• **YOUR GOAL**
From the entries, copy each line that includes "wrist".

-=-=-

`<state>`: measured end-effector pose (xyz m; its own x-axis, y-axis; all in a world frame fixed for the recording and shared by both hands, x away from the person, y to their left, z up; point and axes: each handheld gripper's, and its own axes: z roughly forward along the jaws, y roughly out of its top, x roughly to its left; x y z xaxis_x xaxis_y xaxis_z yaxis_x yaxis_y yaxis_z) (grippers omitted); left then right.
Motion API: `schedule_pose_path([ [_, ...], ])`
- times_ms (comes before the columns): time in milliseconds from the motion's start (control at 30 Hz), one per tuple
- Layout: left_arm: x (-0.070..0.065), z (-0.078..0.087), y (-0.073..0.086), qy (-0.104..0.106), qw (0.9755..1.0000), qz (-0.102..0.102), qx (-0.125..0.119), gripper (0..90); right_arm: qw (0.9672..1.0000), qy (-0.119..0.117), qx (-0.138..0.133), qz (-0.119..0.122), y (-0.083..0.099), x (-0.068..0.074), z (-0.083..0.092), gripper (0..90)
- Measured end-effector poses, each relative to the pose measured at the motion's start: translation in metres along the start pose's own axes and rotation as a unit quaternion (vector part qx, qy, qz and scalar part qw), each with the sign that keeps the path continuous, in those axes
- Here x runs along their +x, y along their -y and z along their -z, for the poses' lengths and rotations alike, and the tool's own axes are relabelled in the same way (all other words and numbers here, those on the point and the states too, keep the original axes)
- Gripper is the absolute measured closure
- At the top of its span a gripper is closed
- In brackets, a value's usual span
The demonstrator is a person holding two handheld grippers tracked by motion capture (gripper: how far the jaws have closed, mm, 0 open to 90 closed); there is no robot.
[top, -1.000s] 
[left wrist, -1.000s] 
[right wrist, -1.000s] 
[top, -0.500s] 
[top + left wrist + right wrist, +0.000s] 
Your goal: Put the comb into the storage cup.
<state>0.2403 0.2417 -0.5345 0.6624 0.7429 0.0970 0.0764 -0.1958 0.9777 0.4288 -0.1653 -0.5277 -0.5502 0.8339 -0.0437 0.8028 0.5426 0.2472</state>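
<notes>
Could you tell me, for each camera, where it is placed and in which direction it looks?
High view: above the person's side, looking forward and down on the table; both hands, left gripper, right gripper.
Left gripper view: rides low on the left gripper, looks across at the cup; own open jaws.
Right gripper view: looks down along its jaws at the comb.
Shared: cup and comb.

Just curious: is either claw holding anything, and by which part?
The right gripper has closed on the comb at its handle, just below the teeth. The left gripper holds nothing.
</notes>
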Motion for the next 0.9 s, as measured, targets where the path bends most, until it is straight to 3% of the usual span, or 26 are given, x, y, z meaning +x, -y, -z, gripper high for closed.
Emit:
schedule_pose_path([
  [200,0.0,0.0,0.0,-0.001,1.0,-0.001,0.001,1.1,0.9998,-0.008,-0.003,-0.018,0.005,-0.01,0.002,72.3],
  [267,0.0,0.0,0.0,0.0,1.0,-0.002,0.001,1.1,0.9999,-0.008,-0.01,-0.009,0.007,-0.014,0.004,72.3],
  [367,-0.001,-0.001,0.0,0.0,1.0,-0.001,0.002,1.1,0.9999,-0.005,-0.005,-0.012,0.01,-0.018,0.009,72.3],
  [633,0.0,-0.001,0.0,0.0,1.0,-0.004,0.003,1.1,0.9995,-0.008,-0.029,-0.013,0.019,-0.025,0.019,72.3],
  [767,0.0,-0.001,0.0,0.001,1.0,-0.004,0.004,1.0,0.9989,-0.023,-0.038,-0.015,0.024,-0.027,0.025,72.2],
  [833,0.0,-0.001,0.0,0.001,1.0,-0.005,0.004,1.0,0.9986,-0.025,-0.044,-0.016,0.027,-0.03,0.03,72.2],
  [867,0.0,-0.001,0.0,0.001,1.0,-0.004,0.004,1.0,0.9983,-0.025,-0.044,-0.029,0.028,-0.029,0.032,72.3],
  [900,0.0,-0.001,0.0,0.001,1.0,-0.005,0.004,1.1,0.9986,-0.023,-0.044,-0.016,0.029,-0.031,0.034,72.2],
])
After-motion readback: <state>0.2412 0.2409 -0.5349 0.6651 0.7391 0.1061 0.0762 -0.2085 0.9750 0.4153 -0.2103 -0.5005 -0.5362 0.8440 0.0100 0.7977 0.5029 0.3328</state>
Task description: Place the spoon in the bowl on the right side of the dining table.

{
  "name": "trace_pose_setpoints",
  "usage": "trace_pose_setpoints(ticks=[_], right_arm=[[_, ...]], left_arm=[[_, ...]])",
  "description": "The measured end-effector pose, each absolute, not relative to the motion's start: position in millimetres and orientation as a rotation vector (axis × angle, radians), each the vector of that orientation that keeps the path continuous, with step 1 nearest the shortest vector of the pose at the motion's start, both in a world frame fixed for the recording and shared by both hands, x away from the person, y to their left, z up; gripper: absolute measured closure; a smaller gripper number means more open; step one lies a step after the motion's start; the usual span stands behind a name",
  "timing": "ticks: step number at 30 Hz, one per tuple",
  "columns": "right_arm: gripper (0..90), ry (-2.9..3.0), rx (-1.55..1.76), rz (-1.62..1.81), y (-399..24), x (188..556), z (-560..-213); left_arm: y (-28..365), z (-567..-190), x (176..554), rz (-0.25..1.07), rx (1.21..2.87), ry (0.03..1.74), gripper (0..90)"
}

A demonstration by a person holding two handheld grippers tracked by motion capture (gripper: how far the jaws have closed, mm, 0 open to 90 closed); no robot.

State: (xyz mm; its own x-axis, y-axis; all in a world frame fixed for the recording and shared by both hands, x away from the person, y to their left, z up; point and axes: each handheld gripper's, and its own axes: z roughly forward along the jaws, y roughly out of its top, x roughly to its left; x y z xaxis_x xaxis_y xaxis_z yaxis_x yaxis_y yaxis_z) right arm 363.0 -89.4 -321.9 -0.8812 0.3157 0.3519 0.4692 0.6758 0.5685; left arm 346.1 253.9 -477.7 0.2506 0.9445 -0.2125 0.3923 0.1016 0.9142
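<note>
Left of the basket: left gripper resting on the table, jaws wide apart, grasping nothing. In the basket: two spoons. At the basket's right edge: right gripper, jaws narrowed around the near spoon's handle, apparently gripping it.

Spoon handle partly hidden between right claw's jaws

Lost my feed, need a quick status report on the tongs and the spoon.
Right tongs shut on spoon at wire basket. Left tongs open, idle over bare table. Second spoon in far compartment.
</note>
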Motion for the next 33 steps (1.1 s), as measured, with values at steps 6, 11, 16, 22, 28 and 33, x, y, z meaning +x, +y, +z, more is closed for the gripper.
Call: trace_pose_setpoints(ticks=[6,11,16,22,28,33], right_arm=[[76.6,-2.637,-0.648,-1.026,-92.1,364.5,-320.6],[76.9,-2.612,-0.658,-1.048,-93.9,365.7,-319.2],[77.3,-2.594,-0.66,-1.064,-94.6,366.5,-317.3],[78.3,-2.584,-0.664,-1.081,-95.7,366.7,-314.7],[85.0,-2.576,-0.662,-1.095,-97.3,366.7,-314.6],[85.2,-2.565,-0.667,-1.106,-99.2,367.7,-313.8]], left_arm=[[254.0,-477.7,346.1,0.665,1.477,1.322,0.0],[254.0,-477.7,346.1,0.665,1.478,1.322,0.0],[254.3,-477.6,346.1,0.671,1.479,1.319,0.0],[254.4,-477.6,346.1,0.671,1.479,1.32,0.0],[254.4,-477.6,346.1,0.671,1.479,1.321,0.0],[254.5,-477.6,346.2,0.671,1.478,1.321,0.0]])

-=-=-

• **RESULT OF THE TASK**
[left wrist, -1.000s] 
[right wrist, -1.000s] 
[top + left wrist + right wrist, +0.000s] 

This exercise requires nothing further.